StanM wrote: ↑Fri Feb 11, 2022 9:04 am
vikeinmontana wrote: ↑Wed Feb 09, 2022 12:57 pm
Oh I totally agree. I think we're actually kind of saying the same thing.
I am a business owner with bars and liquor stores in Montana. It's probably why I have the opinions I do. From the outside looking in, business is thriving. I have had the number one selling liquor store in the entire state for 10+ years in a row. Business has never been better. Thanks Covid!
But internally, it's never as easy as we make it look with a good staff. And it's never been as bad as it may look when we're short-staffed and dealing with never-ending supply chain issues. Sometimes my staff makes me look brilliant because they are so good. Sometimes my hands are a bit tied because finding quality people is difficult. But the business plan has never changed.
I feel this is the case with any job you can think of. Sports are just different because it's one of the few jobs that everyone has an interest in. And politics I suppose. No one cares about the owner of a liquor store. If someone came in here and I was short-staffed and out of product they may walk away thinking this is the worst store they've stepped foot in. However, when supply chains come back and people decide to work again, we run a tight ship and people rave about us. But I need good people, and everything to run smooth for that to happen. One kink in the chain can make a business look bad. Sports are no different. If a guy has studs on the roster that buy into the system, his offense/defense can look excellent and he in turn looks like a coordinator of the year. If there is turmoil in the ranks, little cohesion, and injuries to boot, suddenly that same guy doing the same things can look incompetent.
Good points all. I think one of the things fans loose sight of is that every NFL team is a workplace full of (in most cases mature) adults. When coaches have personal vendettas against the GM and front office and pretty much ignores most of the current years draft class and such it affects morale. Teams can draft and sign the best players but the toxic environment sabotages their prospects for success.
I am eager for the details of what exactly was going on up to the firings. Granted that situation is over but I would feel more confident that new coaching will succeed if we knew what was going on behind closed doors. I think that this is one of the reasons ownership is looking to improve company morale and never fall into that kind of toxic situation. Really, when a coach and GM are not speaking that is an extreme situation that the players are going to know. We may never know but it must have been toxic.
Great points.
There’s a well-renowned leadership expert who says there are 6 types of leaders. Four are bad, one is good, and one is the gold standard.
One of the bad ones is the Domineering Leader. He says the Domineering Leader produces compliant followers. In other words, the followers blindly do what they’re told they’re afraid of the consequences. Domineering leaders work for awhile. Things improve in the short term because the team is doing what they’re supposed to be doing, and it’s better than what they were doing.

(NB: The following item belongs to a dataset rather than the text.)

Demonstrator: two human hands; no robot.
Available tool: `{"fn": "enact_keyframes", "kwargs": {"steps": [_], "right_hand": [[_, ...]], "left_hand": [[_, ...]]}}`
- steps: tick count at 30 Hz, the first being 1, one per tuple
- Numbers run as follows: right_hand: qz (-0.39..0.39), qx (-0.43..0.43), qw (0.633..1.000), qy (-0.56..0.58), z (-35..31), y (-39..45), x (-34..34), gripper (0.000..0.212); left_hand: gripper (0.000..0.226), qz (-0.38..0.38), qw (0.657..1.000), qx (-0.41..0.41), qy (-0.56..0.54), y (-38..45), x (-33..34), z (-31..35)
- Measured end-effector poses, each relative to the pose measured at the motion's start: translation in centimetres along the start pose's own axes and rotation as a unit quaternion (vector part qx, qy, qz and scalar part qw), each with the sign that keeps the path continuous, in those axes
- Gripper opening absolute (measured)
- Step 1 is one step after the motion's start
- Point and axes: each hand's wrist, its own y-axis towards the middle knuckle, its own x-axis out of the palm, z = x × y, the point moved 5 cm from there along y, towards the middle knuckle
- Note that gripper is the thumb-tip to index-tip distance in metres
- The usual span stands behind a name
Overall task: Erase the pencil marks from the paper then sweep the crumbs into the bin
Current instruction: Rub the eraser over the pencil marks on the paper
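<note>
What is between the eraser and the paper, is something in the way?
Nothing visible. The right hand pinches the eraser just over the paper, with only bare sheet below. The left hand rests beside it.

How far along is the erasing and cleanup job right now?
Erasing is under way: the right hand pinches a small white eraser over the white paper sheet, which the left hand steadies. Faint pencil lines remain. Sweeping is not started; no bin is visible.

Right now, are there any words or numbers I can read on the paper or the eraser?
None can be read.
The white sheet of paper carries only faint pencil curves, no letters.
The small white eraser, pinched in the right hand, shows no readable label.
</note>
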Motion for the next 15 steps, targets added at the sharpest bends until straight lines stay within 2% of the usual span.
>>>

But domineering leaders eventually fail, and it’s for one important reason … compliant followers are not COMMITTED followers. The followers figure out that the sun will still rise if they don’t do what the domineering leader yells at them to do, so they start to defy the leader, either in secret or in the open if things get bad enough. In other words, they get tired of the brow beating, and they give up.
Could anything more accurately describe Mike Zimmer than Domineering Leader? How many times in the last three years did he tell the media, “I keep telling them to do this, but they don’t listen”?
The best type of leader is the Empowering Leader. An Empowering Leader creates OTHER LEADERS. Empowering leaders create a culture of commitment because everybody is bought in. It’s not “all decisions made on consensus.” It’s that everybody has the ability to make decisions within the realm of their job.
Domineering Leaders don’t create other leaders. Case in point … Kirk Cousins. We rip on Cousins for his leadership, but how can he be a leader if he’s not even allowed to call time out during a 2-minute drill? Or if he can’t change the play at the line? Or if he’s yelled at for taking any kind of risk?
Kevin O’Connell’s offense is based on using personnel, formations, motions and shifts to expose the defense’s soft spots, then relying on the quarterback to make the call at the line to put the offense in the best play. How much more empowering can a system be?
The culture in Minnesota is going to change … and for the good. No more throwing players under the bus. No more everybody in the building avoiding the head coach, as has been widely reported about Zimmer. There will be more synergy and playing for each other. Even the hiring of Ed Donatell … the first thing I heard about him, from a Denver reporter, was that he’s a great guy.
You guys who believe football players only respond to being yelled at … sorry, but you’re wrong. It works in high school because the followers are basically children. It works in college because the players only have to put up with it for a couple of years … and now they can transfer freely. But it doesn’t work with professional athletes. I’m not talking touchy feely. I’m talking about respecting players as men, not just treating them like idiots who should be doing what they’re told. I may be a cockeyed optimist, but I’m excited for the future.